> **INSTRUCTIONS TO FOLLOW**: Write the data out again exactly, with no pictures.

> **DATA BELOW**:
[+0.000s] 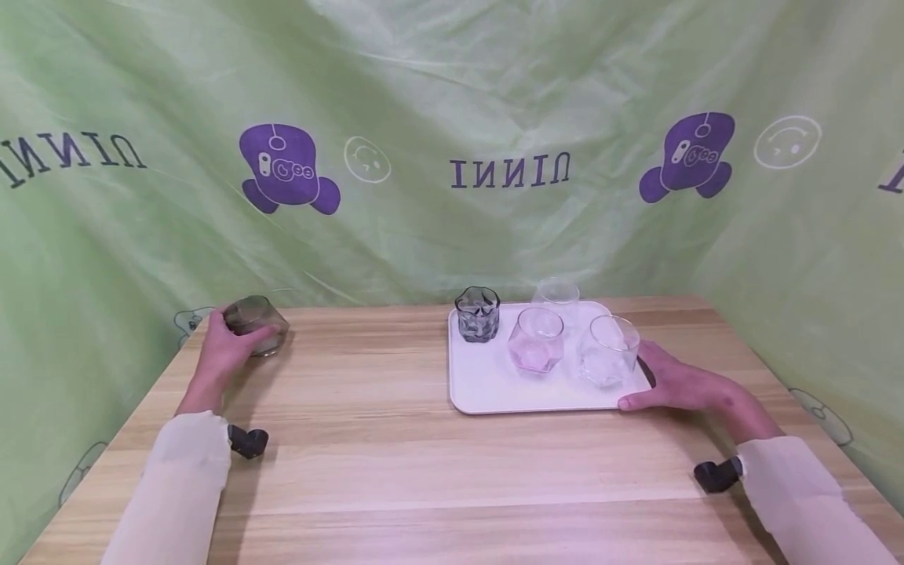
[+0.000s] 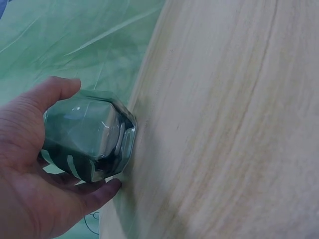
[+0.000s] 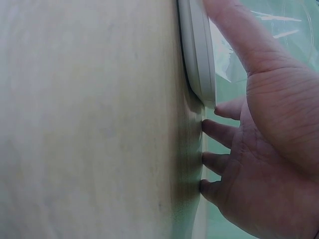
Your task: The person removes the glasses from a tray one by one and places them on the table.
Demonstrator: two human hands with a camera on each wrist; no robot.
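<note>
At the table's far left, my left hand (image 1: 224, 341) grips a smoky grey faceted glass (image 1: 257, 322), thumb on one side and fingers around the other. In the left wrist view the same glass (image 2: 84, 132) is close to the tabletop; whether its base touches cannot be told. A white tray (image 1: 480, 392) lies right of centre. My right hand (image 1: 678, 382) is at its right end, thumb by the near corner. In the right wrist view its fingers are spread, with one fingertip at the tray edge (image 3: 199, 55) and others touching the table.
On the tray stand a dark grey wavy glass (image 1: 478, 318), a pinkish-looking clear glass (image 1: 537, 345), a clear glass (image 1: 609, 357) beside my right hand, and another clear glass (image 1: 558, 293) at the back. A green printed curtain (image 1: 395, 235) hangs behind the wooden table (image 1: 367, 463).
</note>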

> **ANSWER FOR THIS EXERCISE**:
[+0.000s] 
[+0.000s] 
[+0.000s] 
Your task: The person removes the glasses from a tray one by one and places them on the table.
Demonstrator: two human hands with a camera on each wrist; no robot.
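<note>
At the table's far left, my left hand (image 1: 224, 341) grips a smoky grey faceted glass (image 1: 257, 322), thumb on one side and fingers around the other. In the left wrist view the same glass (image 2: 84, 132) is close to the tabletop; whether its base touches cannot be told. A white tray (image 1: 480, 392) lies right of centre. My right hand (image 1: 678, 382) is at its right end, thumb by the near corner. In the right wrist view its fingers are spread, with one fingertip at the tray edge (image 3: 199, 55) and others touching the table.
On the tray stand a dark grey wavy glass (image 1: 478, 318), a pinkish-looking clear glass (image 1: 537, 345), a clear glass (image 1: 609, 357) beside my right hand, and another clear glass (image 1: 558, 293) at the back. A green printed curtain (image 1: 395, 235) hangs behind the wooden table (image 1: 367, 463).
</note>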

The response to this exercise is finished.